Should you fix your loan?
“The question I ask people is when you put your head on the pillow at night, what thought comes into your head – is it saving $10 on your interest rate? Or is it knowing what your next repayment’s going to be?” says Lock.
“If you’re going into an environment where you’ve got reduced incomes and cashflow’s going to be very tight, at least hedging your bets with a split of variable and fixed is a good way to protect yourself,” suggests Lock. He says that a discussion with your mortgage professional is the best place to begin.
Take advantage of grants and benefits
There is some financial help at hand, and depending on your or your partner’s work arrangements and annual income, you could qualify for some handy benefits, such as:
- Baby bonus – currently a $5,185 one-off payment
- Paid parental leave (Government scheme to begin in 2011)
- Other family assistance – family tax benefits, child care rebate
At work, understand your options for taking paid time off (parental leave, long service and annual leave) as well as returning to work, and factor this in to your mortgage strategy.

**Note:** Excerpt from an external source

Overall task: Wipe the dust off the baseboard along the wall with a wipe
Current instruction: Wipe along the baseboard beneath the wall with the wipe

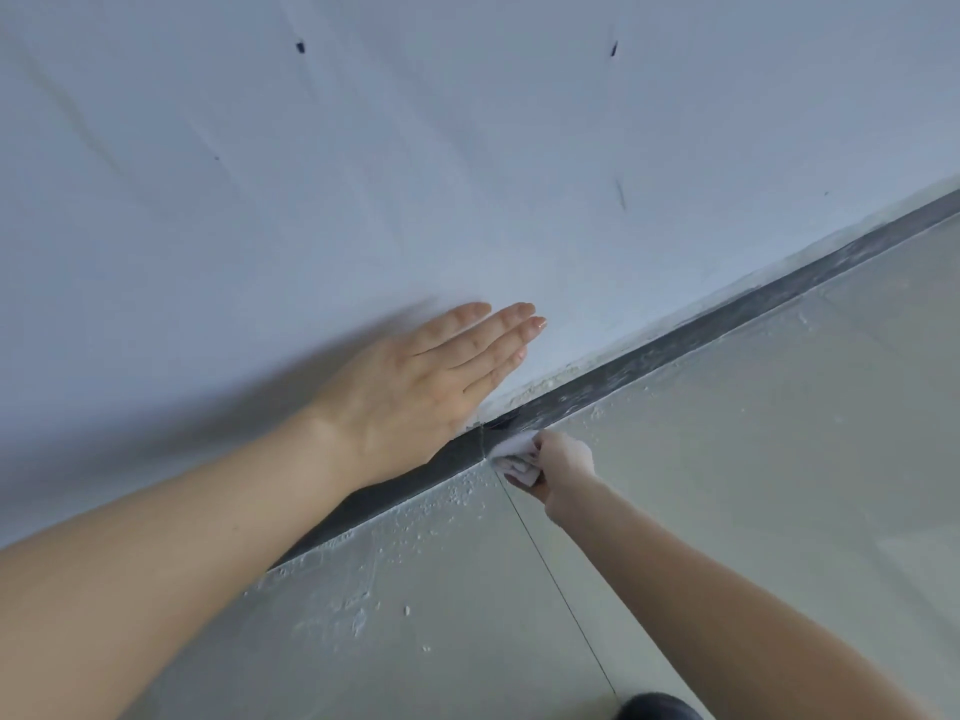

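the smooth white wall [467,148] has small dark marks. the grey tiled floor [727,459] is speckled white along its edge. the dark, dusty baseboard [675,345] runs as a narrow strip from near left to far right. the left hand [415,387] lies flat on the wall, fingers straight. just right of it, the right hand [563,459] grips a crumpled white wipe [514,452] against the baseboard.

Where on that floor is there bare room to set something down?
The widest bare patch is the floor right of the right forearm, up to the baseboard. A narrower wedge lies between the forearms, speckled with white crumbs near the baseboard. Crowded: the baseboard joint, where the right hand holds the wipe beside the left hand on the wall.
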Demonstrator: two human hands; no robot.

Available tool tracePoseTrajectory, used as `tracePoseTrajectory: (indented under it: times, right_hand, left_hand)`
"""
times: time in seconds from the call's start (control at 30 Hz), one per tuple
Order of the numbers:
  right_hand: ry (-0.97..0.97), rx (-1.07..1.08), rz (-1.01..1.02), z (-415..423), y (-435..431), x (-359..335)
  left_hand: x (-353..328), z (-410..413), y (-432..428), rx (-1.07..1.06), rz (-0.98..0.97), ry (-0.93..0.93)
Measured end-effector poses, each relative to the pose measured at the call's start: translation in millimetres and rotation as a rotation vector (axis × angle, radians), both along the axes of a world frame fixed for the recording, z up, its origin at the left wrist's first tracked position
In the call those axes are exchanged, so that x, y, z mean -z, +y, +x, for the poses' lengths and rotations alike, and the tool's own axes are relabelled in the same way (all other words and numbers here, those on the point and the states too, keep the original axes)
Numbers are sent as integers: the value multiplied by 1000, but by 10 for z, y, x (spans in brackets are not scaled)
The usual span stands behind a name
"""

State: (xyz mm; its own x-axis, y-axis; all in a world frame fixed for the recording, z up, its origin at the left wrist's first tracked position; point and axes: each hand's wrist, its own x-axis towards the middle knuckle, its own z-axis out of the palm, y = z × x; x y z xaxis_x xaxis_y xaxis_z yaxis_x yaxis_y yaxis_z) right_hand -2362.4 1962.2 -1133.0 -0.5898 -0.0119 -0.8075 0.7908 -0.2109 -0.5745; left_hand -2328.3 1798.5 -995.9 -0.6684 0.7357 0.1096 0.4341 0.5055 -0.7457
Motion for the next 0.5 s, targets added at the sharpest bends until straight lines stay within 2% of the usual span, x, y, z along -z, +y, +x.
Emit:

Analaura Luna, co-author of Your Family, Your Money says, “Putting your finances into order very early in the piece – as soon as you’re aware that you’re pregnant will give you a heads up as you’re approaching maternity leave.”
Luna’s website yourfamilyyourmoney.com.au features an eight month finance plan for expecting parents, which suggests creating breathing space as early as possible. “Start looking at ways to generate new income,” says Luna. “In the lead up before you go off on maternity leave start looking at maybe picking up some overtime hours… maybe you have things to sell. Look at your investments and whether you can move accounts to higher [interest] paying accounts – those sorts of things will really help.”
Lock suggests planning for parenthood by cutting back on some luxuries and putting every spare dollar into the mortgage. “You really want to be doing these things well and truly before the birth of your child so that you can spend that time stress free and not making a decision then when the pressure is already on.”